THE TASK »
Output, without alteration, the first line of the entries and each line after it, stopping with the line that contains "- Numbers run".

MATERIAL PROVIDED »
>>>>
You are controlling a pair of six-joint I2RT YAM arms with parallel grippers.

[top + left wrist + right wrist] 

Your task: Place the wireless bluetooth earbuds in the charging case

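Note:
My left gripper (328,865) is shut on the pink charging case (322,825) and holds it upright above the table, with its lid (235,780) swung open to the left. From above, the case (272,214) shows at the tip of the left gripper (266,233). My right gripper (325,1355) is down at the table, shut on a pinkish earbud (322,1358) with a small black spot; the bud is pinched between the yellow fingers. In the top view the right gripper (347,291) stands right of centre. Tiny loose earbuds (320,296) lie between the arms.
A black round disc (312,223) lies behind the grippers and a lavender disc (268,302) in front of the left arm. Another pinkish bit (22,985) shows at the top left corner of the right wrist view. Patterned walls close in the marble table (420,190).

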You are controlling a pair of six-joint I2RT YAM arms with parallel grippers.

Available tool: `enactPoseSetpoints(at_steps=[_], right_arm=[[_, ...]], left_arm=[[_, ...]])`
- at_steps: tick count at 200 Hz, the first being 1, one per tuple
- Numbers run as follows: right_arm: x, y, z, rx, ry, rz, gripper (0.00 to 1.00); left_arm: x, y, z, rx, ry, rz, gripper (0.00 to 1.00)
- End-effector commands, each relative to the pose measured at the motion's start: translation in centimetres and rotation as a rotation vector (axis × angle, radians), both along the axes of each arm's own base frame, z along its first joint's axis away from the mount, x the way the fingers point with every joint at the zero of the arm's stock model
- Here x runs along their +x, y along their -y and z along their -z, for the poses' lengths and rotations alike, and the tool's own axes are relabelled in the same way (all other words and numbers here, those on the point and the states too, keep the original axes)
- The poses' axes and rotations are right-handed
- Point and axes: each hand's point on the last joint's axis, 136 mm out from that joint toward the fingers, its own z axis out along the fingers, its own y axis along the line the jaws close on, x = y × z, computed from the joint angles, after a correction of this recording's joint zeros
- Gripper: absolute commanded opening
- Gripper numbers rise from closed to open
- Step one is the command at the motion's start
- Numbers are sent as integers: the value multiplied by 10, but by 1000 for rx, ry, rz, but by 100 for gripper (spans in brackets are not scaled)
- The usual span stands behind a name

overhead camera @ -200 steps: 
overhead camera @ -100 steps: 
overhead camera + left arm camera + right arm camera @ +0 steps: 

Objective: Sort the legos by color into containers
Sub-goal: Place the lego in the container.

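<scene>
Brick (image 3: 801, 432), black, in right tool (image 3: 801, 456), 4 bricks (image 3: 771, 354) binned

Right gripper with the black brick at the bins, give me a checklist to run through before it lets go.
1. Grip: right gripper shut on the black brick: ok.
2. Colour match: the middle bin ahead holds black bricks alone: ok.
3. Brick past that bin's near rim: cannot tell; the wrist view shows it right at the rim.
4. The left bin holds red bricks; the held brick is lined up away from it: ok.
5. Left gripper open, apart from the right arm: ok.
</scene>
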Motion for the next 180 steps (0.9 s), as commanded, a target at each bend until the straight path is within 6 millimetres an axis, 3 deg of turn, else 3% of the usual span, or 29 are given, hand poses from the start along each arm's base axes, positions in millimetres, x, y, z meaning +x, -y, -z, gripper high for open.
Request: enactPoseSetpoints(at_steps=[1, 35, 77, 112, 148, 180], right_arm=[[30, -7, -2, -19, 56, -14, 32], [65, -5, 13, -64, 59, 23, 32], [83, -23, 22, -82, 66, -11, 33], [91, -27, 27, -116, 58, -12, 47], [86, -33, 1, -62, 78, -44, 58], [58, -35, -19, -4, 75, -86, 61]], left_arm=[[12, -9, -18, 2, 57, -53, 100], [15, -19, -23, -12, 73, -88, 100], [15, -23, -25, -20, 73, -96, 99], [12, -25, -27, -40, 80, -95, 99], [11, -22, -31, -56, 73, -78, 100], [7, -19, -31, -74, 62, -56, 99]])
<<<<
YOUR SOLUTION »
You are controlling a pair of six-joint I2RT YAM arms with parallel grippers.

[top + left wrist + right wrist] 

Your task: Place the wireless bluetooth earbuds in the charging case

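Note:
My left gripper (328,865) is shut on the pink charging case (322,825) and holds it upright above the table, with its lid (235,780) swung open to the left. From above, the case (272,214) shows at the tip of the left gripper (266,233). My right gripper (325,1355) is down at the table, shut on a pinkish earbud (322,1358) with a small black spot; the bud is pinched between the yellow fingers. In the top view the right gripper (347,291) stands right of centre. Tiny loose earbuds (320,296) lie between the arms.
A black round disc (312,223) lies behind the grippers and a lavender disc (268,302) in front of the left arm. Another pinkish bit (22,985) shows at the top left corner of the right wrist view. Patterned walls close in the marble table (420,190).
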
You are controlling a pair of six-joint I2RT YAM arms with parallel grippers.

Available tool: `enactPoseSetpoints(at_steps=[_], right_arm=[[_, ...]], left_arm=[[_, ...]])`
- at_steps: tick count at 200 Hz, the first being 1, one per tuple
- Numbers run as follows: right_arm: x, y, z, rx, ry, rz, gripper (0.00 to 1.00); left_arm: x, y, z, rx, ry, rz, gripper (0.00 to 1.00)

The requested output is complete.